Lungo la Riviera Adriatica, per l’esattezza nella zona del Monte Conero, fra le rocce a picco sul mare e gli scogli crescono i paccasassi. È il nome dialettale del finocchietto marino, un’erba selvatica appartenente alla famiglia delle ombrellifere che presenta piccole foglie ovali e carnose e fiori a calice con 5 petali. Fiorisce da luglio a settembre e raggiunge un’altezza compresa fra i 30 e i 60 cm. Sembrava ormai dimenticato, invece sta vivendo una nuova stagione d’oro: merito del suo sapore unico, ma anche delle sue proprietà benefiche.
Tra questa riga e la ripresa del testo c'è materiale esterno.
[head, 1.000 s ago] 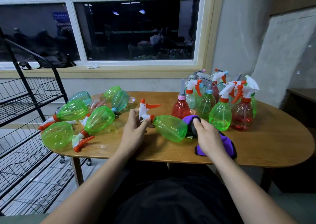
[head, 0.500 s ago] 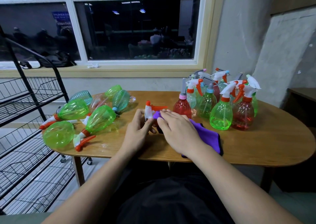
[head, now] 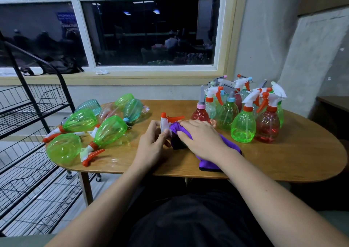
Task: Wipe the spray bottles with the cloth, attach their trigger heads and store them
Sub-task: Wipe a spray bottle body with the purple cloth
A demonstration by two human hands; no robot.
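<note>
Centre frame, the left hand (head: 153, 143) has its grip pinched on the trigger head (head: 164, 121). From there the bottle's long axis runs rightward along the table (head: 283, 161), its body hidden under the cloth (head: 229, 148). The right hand (head: 202, 139) is nearer the body and cups the cloth round it, so wiping strokes likely follow that axis.

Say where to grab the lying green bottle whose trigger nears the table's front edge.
Take the green bottle by its narrow neck beside the orange collar, from above: it lies on its side, and its belly looks too wide.
</note>
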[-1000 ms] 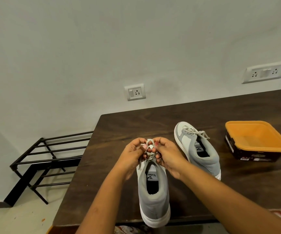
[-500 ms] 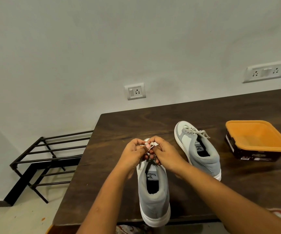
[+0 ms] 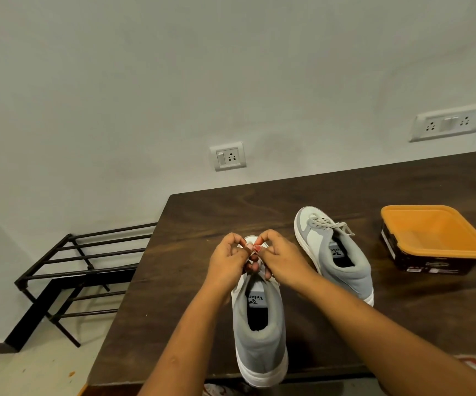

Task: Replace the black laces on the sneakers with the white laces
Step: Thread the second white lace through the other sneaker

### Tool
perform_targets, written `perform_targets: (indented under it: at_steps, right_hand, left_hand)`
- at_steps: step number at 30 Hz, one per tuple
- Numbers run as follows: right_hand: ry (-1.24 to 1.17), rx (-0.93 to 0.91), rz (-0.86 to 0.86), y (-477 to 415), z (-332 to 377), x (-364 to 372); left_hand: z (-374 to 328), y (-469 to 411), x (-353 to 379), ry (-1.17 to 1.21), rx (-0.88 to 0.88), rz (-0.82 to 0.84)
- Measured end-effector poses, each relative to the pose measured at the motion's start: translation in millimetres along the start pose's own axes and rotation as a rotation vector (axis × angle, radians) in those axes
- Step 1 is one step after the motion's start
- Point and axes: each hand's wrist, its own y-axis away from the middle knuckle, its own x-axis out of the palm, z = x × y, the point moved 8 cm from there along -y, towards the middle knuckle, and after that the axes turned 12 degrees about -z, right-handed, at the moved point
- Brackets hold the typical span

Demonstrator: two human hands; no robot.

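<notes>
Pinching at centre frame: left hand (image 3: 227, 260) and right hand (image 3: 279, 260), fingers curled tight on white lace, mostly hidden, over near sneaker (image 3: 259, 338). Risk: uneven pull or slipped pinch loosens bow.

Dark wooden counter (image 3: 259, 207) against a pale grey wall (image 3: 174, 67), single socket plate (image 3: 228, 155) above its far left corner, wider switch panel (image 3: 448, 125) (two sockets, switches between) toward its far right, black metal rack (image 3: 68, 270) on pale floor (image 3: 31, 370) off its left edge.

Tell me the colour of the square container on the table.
The container has an orange rim and inside, and dark outer walls with labels; the head view shows it clearly.
</notes>
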Motion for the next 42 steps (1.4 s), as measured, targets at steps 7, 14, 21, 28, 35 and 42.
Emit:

Il declino e la riscoperta

Con il loro gusto deciso e particolare, reso tale dalla salsedine e dall’umidità ma anche dai sentori di finocchio, limone e carota, la raccolta dei virgulti spontanei è vietata i paccasassi sono stati a lungo protagonisti della cucina marchigiana. I marinai ne facevano abbondante uso anche per via dell’elevato contenuto di vitamina C, li consideravano una preziosa arma per prevenire lo scorbuto. La raccolta massiccia e soprattutto indiscriminata, però, ha finito per determinarne la graduale scomparsa. Da tempo, per questo motivo, figurano fra le specie protette del Parco del Conero (quindi la raccolta è vietata) e nel catalogo dell’Arca del Gusto – Fondazione Slow Food.

Nel 2014 due giovani laureati in Scienze e Tecnologie alimentari e Alimenti e Salute, Luca Galeazzi e Francesco Veliero, hanno deciso di coltivare 3.000 piantine a Portonovo, cui col tempo se ne sono aggiunte molte altre. Dopo un po’ si è creato il sodalizio con la chef internazionale Rita Rinci ed è iniziata la produzione di conserve sott’olio extra vergine d’oliva. Luca e Francesco hanno aperto a Castelfidardo l’azienda Rinci, arruolando anche Alessandro Babbini, e oggi i loro vasetti sono sempre più richiesti nelle Marche, nel resto d’Italia e persino negli Usa, in Austria, Svizzera, Francia, Germania, e Inghilterra. Non solo: il catalogo si è arricchito con il pesto, la senape e la salsa maionese di paccasassi.

Gli usi in cucina

Il finocchietto marino è consumato principalmente sott’olio. Oltre a Rinci, ci sono altre aziende che coltivano piantine nel rispetto della qualità originaria, per esempio Ambrosia di Sirolo e Orto Conserviera Cameranese. Tutte, poi, procedono con la suddetta metodologia di conservazione. I paccasassi così preparati sono ottimi antipasti e si consiglia l’abbinamento con salumi (ciauscolo e mortadella in primis), acciughe, insalata di mare, formaggi. Inoltre accompagnano egregiamente i più svariati piatti di pesce, la porchetta, le semplici bistecche. C’è chi li usa per insaporire i primi piatti e per farcire la crescia, la tipica piadina sfogliata marchigiana.